▶ Exercise:
Retype the listing below line for line, but only from the line with "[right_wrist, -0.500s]" down to the line with "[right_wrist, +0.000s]", inclusive. Pictures stay out.
(Recorded data)
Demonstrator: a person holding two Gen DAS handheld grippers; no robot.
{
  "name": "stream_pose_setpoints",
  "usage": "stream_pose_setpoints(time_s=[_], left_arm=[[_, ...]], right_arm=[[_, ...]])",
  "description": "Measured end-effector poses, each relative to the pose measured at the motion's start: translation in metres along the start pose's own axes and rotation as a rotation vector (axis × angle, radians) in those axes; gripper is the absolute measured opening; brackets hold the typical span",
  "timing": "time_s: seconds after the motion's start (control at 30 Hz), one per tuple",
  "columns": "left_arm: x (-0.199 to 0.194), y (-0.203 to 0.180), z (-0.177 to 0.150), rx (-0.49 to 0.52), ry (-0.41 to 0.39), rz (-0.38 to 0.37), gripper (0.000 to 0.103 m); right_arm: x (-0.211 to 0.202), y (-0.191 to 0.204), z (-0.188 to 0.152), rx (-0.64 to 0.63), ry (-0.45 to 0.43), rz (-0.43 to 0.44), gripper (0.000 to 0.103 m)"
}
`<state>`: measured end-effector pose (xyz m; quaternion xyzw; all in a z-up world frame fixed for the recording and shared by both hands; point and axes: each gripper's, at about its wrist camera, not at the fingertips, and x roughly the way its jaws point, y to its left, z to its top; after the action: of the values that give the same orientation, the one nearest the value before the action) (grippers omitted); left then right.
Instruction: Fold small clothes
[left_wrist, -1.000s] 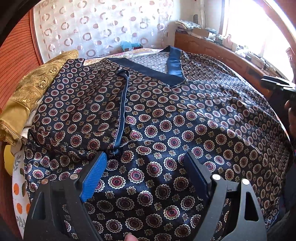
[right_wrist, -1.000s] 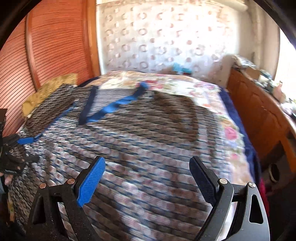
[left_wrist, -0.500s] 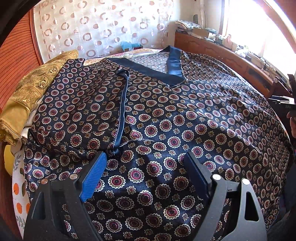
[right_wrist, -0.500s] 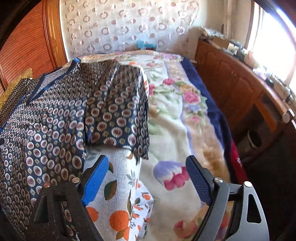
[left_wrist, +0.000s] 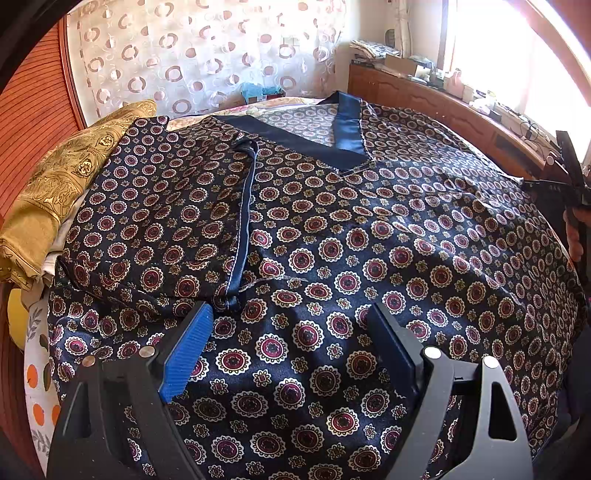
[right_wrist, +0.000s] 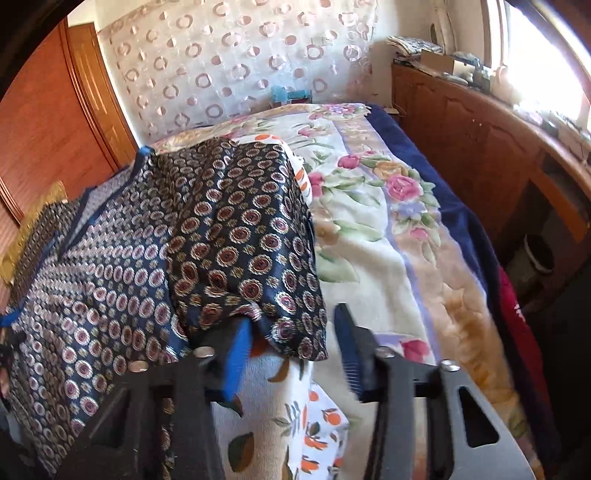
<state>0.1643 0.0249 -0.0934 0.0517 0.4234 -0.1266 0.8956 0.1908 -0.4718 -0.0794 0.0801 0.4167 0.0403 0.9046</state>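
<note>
bed (right_wrist: 373, 266) w/ floral blanket | navy medallion-print satin top (left_wrist: 332, 236) spread flat over bed, V-neck far side | gold cushion (left_wrist: 62, 192) at top's L edge | wood cabinet (right_wrist: 480, 147) R of bed | L gripper (left_wrist: 291, 347) spread wide above fabric, nothing between | R gripper (right_wrist: 291, 350) jaws just been closing, sleeve hem (right_wrist: 288, 328) between, pads not pinching yet

My bed (right_wrist: 373, 280) wears a cream floral blanket (right_wrist: 362, 236) over an orange-print sheet (right_wrist: 317, 417) — across it lies the dark patterned satin top (left_wrist: 332, 236), one sleeve folded inward — beside a gold cushion (left_wrist: 62, 184).
</note>
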Motion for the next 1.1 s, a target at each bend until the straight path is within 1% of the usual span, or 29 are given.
stream_pose_setpoints(time_s=[0.03, 0.07, 0.13, 0.17, 0.2, 0.3, 0.4, 0.53, 0.6, 0.7, 0.77, 0.83, 0.9, 0.93, 0.97, 1.0, 1.03, 1.07, 1.1], left_arm=[[0.0, 0.0, 0.0, 0.0, 0.001, 0.0, 0.086], [0.0, 0.0, 0.0, 0.0, 0.001, 0.0, 0.086], [0.0, 0.0, 0.0, 0.0, 0.0, 0.0, 0.086], [0.0, 0.0, 0.0, 0.0, 0.0, 0.0, 0.086], [0.0, 0.0, 0.0, -0.001, 0.0, 0.0, 0.086], [0.0, 0.0, 0.0, 0.0, 0.001, 0.0, 0.086], [0.0, 0.0, -0.001, 0.0, 0.0, 0.001, 0.086], [0.0, -0.001, 0.0, 0.0, 0.0, 0.0, 0.086], [0.0, -0.001, -0.001, -0.001, 0.0, 0.0, 0.086], [0.0, -0.001, -0.001, -0.001, 0.0, 0.0, 0.086], [0.0, -0.002, -0.001, -0.001, 0.0, 0.001, 0.086], [0.0, -0.001, -0.001, -0.001, 0.0, 0.001, 0.086], [0.0, -0.001, -0.001, -0.001, 0.0, 0.0, 0.086], [0.0, -0.001, -0.001, -0.001, 0.0, 0.0, 0.086], [-0.001, -0.001, -0.001, -0.001, -0.001, 0.0, 0.086], [-0.001, -0.001, -0.001, -0.001, -0.001, 0.0, 0.086], [-0.001, -0.001, -0.001, -0.002, -0.001, -0.001, 0.086], [-0.001, -0.001, 0.0, -0.004, -0.002, -0.002, 0.086], [-0.002, 0.0, 0.001, -0.008, -0.001, 0.0, 0.086]], right_arm=[[0.0, -0.001, 0.0, -0.001, 0.0, 0.008, 0.025], [0.0, 0.002, -0.002, -0.004, -0.002, -0.001, 0.022], [-0.004, 0.006, -0.004, -0.011, -0.021, -0.044, 0.008], [-0.009, 0.007, -0.004, -0.008, -0.04, -0.078, 0.007], [-0.014, 0.006, -0.003, 0.0, -0.062, -0.093, 0.005], [-0.029, 0.01, 0.006, 0.009, -0.125, -0.096, 0.003], [-0.046, 0.028, 0.016, -0.029, -0.185, -0.096, 0.002], [-0.065, 0.068, 0.023, -0.123, -0.252, -0.021, 0.002], [-0.069, 0.091, 0.024, -0.188, -0.264, 0.021, 0.002], [-0.07, 0.126, 0.014, -0.278, -0.244, 0.105, 0.002], [-0.066, 0.143, 0.001, -0.336, -0.198, 0.138, 0.002], [-0.055, 0.151, -0.016, -0.369, -0.13, 0.144, 0.002], [-0.045, 0.149, -0.026, -0.383, -0.071, 0.127, 0.002], [-0.042, 0.145, -0.033, -0.382, -0.044, 0.122, 0.003], [-0.04, 0.139, -0.039, -0.375, -0.023, 0.119, 0.006], [-0.038, 0.134, -0.042, -0.367, -0.011, 0.111, 0.014], [-0.04, 0.127, -0.047, -0.359, -0.007, 0.1, 0.02], [-0.043, 0.121, -0.05, -0.352, -0.007, 0.095, 0.022], [-0.047, 0.114, -0.053, -0.343, -0.008, 0.09, 0.029]])
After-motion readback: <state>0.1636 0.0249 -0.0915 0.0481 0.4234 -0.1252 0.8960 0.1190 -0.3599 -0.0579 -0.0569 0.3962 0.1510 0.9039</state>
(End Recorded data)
▶ Answer area:
[right_wrist, -0.500s] 
[left_wrist, +0.000s] 
[right_wrist, +0.000s] 

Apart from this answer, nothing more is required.